**PROBLEM STATEMENT**
Could you transcribe every record below exactly as written, leaving out any pictures?

**DATA LISTING**
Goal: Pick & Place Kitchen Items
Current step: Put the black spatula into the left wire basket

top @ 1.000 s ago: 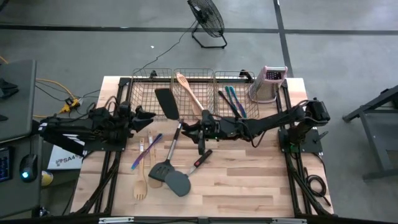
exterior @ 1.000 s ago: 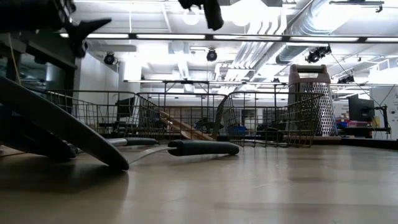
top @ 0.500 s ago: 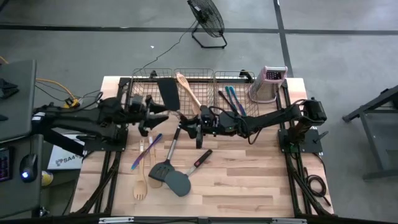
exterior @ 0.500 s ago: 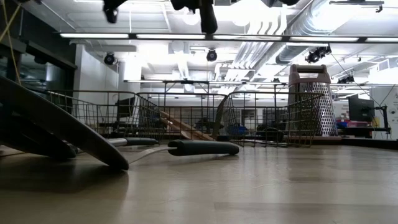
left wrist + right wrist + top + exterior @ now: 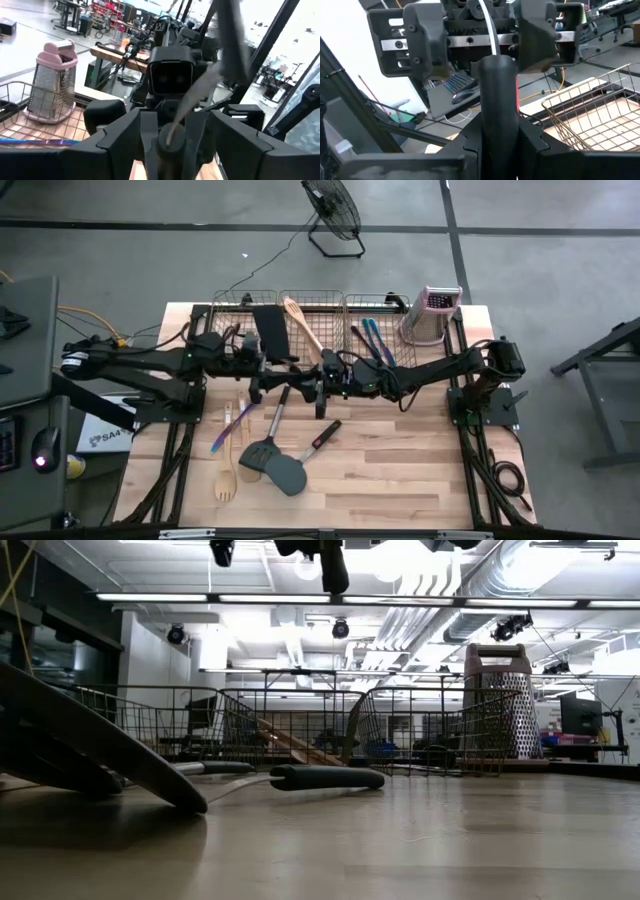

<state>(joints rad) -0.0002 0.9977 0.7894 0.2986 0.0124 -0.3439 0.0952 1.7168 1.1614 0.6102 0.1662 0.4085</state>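
Observation:
A dark grey spatula is held up over the table's middle, its blade (image 5: 268, 328) raised toward the far left and its black handle (image 5: 320, 398) lower. My right gripper (image 5: 320, 378) is shut on that handle. My left gripper (image 5: 278, 372) faces it, open. Its fingers (image 5: 427, 42) stand on either side of the thin metal shaft (image 5: 489, 27) just above the handle, without touching it. More kitchen items lie flat on the table: two dark spatulas (image 5: 262, 453), a black-handled tool (image 5: 322, 438), a purple piece (image 5: 235, 420) and a wooden fork (image 5: 226, 478). My right gripper pinches the spatula's black handle (image 5: 497, 107) between its two fingers (image 5: 532, 145). The fingers come level from the table's right and lie across the handle. The spatula is lifted clear and tilted, with its blade up and its handle end (image 5: 335, 568) hanging below the fingers.
Three wire baskets (image 5: 245, 315) stand along the far edge. The middle one holds a wooden spoon (image 5: 300, 325) and the right one slim blue pieces (image 5: 376, 340). A metal grater (image 5: 432, 315) stands at the far right. Bare wood (image 5: 400, 470) lies at the near right.
My left gripper has risen and gone toward the table's right, up to the held spatula, and its open fingers now stand around the shaft. The spatula's blade has swung a little toward the far edge. My right gripper has kept its hold.

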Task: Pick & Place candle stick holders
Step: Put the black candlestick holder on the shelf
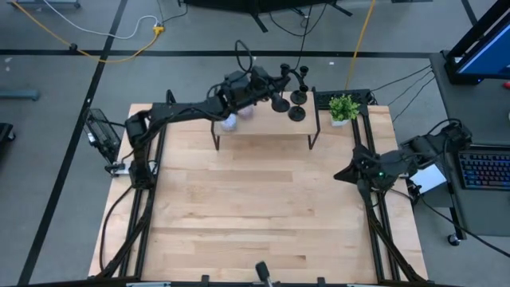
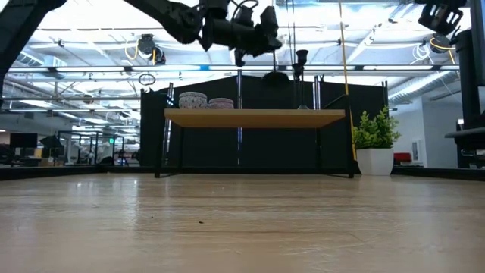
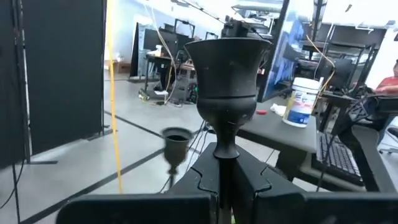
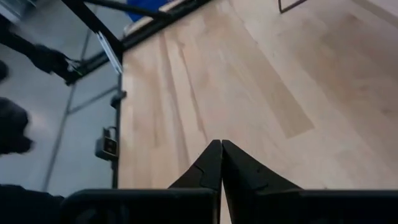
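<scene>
My left tool [image 3: 225, 180] is clamped on the thin stem of a matte-black candle stick holder [image 3: 227, 81] held upright above the raised wooden shelf [image 2: 258, 117], two more black holders [image 1: 298, 104] just beside it, while my right tool [image 4: 221, 168] rests pressed together over the bench [image 4: 261, 93].

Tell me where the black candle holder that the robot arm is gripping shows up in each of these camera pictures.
High view: the held candle stick holder is at top centre, beside the left gripper.
Low view: top centre, lifted above the wooden shelf.
Left wrist view: fills the middle, its stem clamped between the fingers.
Right wrist view: not in it.
Shared landmark: the shelf, in high and low views.
</scene>
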Action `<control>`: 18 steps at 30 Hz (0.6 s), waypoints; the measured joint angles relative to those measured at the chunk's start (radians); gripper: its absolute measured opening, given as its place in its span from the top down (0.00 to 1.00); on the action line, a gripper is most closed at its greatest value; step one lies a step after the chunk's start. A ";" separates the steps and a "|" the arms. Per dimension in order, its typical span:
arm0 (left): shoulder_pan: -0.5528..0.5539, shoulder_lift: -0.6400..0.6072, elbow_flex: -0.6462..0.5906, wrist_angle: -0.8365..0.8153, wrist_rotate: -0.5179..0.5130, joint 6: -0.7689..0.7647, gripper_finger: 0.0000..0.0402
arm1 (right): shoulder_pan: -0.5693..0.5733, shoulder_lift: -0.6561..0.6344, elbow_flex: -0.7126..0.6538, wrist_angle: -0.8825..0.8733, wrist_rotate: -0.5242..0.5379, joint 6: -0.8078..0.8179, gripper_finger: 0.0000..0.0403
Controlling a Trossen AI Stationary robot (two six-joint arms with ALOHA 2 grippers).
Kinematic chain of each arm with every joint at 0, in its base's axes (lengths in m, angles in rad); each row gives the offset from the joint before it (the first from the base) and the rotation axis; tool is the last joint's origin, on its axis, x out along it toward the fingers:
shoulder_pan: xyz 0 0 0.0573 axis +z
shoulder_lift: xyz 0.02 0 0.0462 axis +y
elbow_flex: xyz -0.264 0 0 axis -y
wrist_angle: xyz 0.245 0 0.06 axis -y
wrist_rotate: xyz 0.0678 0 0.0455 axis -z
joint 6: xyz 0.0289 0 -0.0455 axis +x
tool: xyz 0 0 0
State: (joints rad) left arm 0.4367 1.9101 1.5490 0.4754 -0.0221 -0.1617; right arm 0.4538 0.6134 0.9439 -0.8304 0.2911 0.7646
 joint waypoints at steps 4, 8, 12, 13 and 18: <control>0.036 0.028 0.001 0.023 0.022 0.000 0.97 | 0.000 -0.053 -0.035 0.032 0.005 0.021 1.00; 0.054 0.059 0.000 0.034 0.027 0.003 0.97 | 0.000 -0.086 -0.052 0.050 0.026 0.021 1.00; 0.053 0.091 0.000 0.079 0.065 0.012 0.97 | 0.000 -0.099 -0.057 0.050 0.027 0.025 1.00; 0.051 0.100 0.000 0.081 0.060 0.025 0.97 | 0.000 -0.100 -0.057 0.048 0.028 0.031 1.00; 0.052 0.113 0.000 0.102 0.025 0.076 0.97 | 0.000 -0.100 -0.058 0.048 0.050 0.036 1.00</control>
State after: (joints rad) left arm 0.4891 2.0232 1.5486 0.5776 0.0030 -0.0859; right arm 0.4534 0.5133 0.8864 -0.7822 0.3414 0.8001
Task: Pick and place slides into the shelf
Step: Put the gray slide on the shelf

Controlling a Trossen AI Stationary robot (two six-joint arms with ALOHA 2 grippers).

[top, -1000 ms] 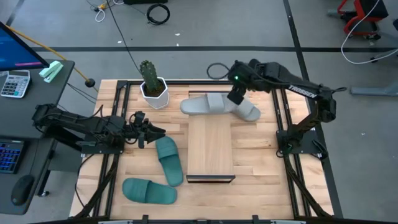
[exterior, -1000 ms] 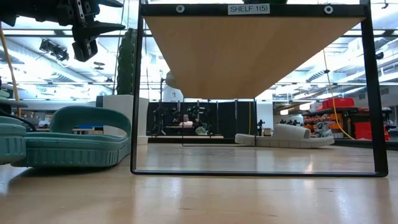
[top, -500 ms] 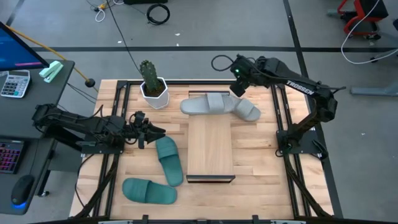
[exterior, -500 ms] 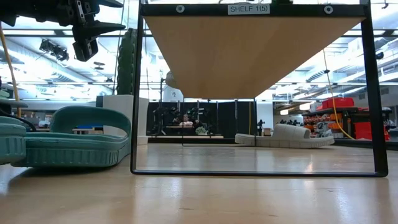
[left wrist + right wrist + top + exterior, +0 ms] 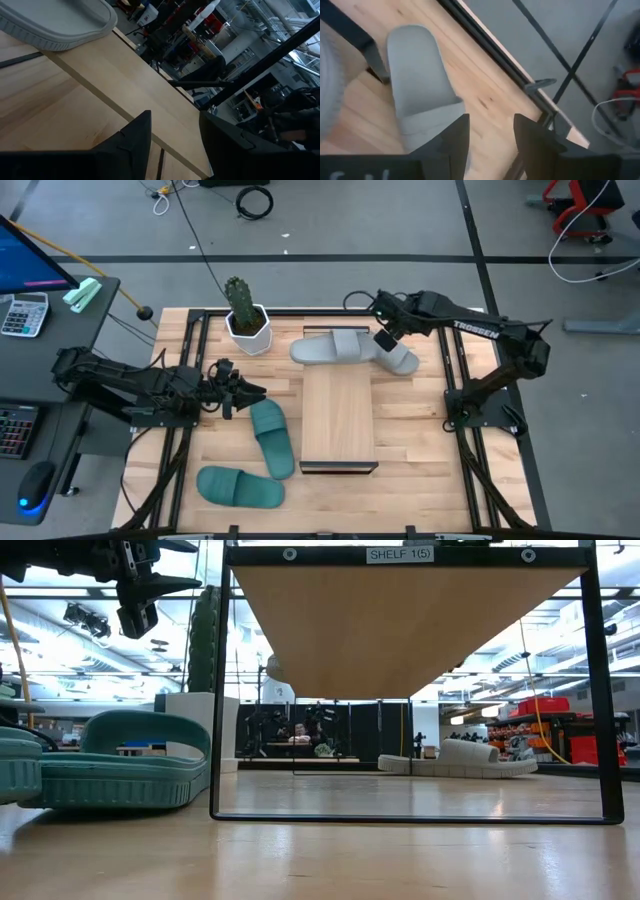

**ANSWER TO THIS TASK**
Goal: Pick & Place Kitchen Items
Current step: Put the black spatula into the left wire basket

top @ 1.000 s ago: 
exterior @ 1.000 s ago: 
top @ 0.500 s ago: 
exterior @ 0.500 s ago: 
left wrist + right wrist + top + exterior @ now: 

<state>(joints rad) -0.0002 0.9977 0.7894 0.2986 0.0124 -0.3439 0.0952 1.7168 1.1614 0.6102 0.1662 0.4085</state>
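Observation:
A dark grey spatula is held up over the table's middle, its blade (image 5: 268, 328) raised toward the far left and its black handle (image 5: 320, 398) lower. My right gripper (image 5: 320, 378) is shut on that handle. My left gripper (image 5: 278, 372) faces it, open. Its fingers (image 5: 427, 42) stand on either side of the thin metal shaft (image 5: 489, 27) just above the handle, without touching it. More kitchen items lie flat on the table: two dark spatulas (image 5: 262, 453), a black-handled tool (image 5: 322, 438), a purple piece (image 5: 235, 420) and a wooden fork (image 5: 226, 478). My right gripper pinches the spatula's black handle (image 5: 497, 107) between its two fingers (image 5: 532, 145). The fingers come level from the table's right and lie across the handle. The spatula is lifted clear and tilted, with its blade up and its handle end (image 5: 335, 568) hanging below the fingers.
Three wire baskets (image 5: 245, 315) stand along the far edge. The middle one holds a wooden spoon (image 5: 300, 325) and the right one slim blue pieces (image 5: 376, 340). A metal grater (image 5: 432, 315) stands at the far right. Bare wood (image 5: 400, 470) lies at the near right.
My left gripper has risen and gone toward the table's right, up to the held spatula, and its open fingers now stand around the shaft. The spatula's blade has swung a little toward the far edge. My right gripper has kept its hold.
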
Task: Pick & Place candle stick holders
Step: Put the black candlestick holder on the shelf
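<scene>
My left tool [image 3: 225, 180] is clamped on the thin stem of a matte-black candle stick holder [image 3: 227, 81] held upright above the raised wooden shelf [image 2: 258, 117], two more black holders [image 1: 298, 104] just beside it, while my right tool [image 4: 221, 168] rests pressed together over the bench [image 4: 261, 93].

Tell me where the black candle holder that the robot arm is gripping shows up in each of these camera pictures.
High view: the held candle stick holder is at top centre, beside the left gripper.
Low view: top centre, lifted above the wooden shelf.
Left wrist view: fills the middle, its stem clamped between the fingers.
Right wrist view: not in it.
Shared landmark: the shelf, in high and low views.
</scene>
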Action `<control>`: 18 steps at 30 Hz (0.6 s), waypoints; the measured joint angles relative to those measured at the chunk's start (radians); gripper: its absolute measured opening, given as its place in its span from the top down (0.00 to 1.00); on the action line, a gripper is most closed at its greatest value; step one lies a step after the chunk's start. A ";" separates the steps and a "|" the arms. Per dimension in order, its typical span:
arm0 (left): shoulder_pan: -0.5528..0.5539, shoulder_lift: -0.6400..0.6072, elbow_flex: -0.6462..0.5906, wrist_angle: -0.8365..0.8153, wrist_rotate: -0.5179..0.5130, joint 6: -0.7689..0.7647, gripper_finger: 0.0000..0.0402
arm1 (right): shoulder_pan: -0.5693..0.5733, shoulder_lift: -0.6561..0.6344, elbow_flex: -0.7126..0.6538, wrist_angle: -0.8825..0.8733, wrist_rotate: -0.5242..0.5379, joint 6: -0.8078..0.8179, gripper_finger: 0.0000..0.0403
Controlling a Trossen AI Stationary robot (two six-joint arms with ALOHA 2 grippers).
Kinematic chain of each arm with every joint at 0, in its base's axes (lengths in m, angles in rad); each row gives the offset from the joint before it (the first from the base) and the rotation axis; tool is the last joint's origin, on its axis, x out along it toward the fingers:
shoulder_pan: xyz 0 0 0.0573 axis +z
shoulder_lift: xyz 0.02 0 0.0462 axis +y
elbow_flex: xyz -0.264 0 0 axis -y
wrist_angle: xyz 0.245 0 0.06 axis -y
wrist_rotate: xyz 0.0678 0 0.0455 axis -z
joint 6: xyz 0.0289 0 -0.0455 axis +x
tool: xyz 0 0 0
State: (joints rad) left arm 0.4367 1.9101 1.5490 0.4754 -0.0221 -0.1617; right arm 0.4538 0.6134 0.9439 -0.8304 0.2911 0.7646
 joint waypoints at steps 4, 8, 12, 13 and 18: <control>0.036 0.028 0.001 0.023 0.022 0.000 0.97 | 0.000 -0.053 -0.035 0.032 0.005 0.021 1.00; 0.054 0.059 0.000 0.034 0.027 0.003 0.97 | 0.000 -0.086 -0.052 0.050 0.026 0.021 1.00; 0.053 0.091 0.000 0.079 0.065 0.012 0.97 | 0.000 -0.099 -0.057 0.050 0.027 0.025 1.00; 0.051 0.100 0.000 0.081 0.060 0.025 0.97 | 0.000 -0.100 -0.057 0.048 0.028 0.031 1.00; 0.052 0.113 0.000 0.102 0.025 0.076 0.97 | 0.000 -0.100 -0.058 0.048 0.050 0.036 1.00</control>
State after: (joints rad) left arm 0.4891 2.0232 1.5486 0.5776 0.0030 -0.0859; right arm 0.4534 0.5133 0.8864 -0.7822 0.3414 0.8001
Task: Pick and place slides into the shelf
Step: Put the gray slide on the shelf

Controlling a Trossen AI Stationary robot (two six-joint arms with ALOHA 2 grippers).

[top, -1000 ms] 
[exterior, -1000 ms] 
[top, -500 ms] 
[exterior, -500 ms] 
[left wrist + right wrist + top + exterior, +0 ms] 

No more output will be given for this exercise.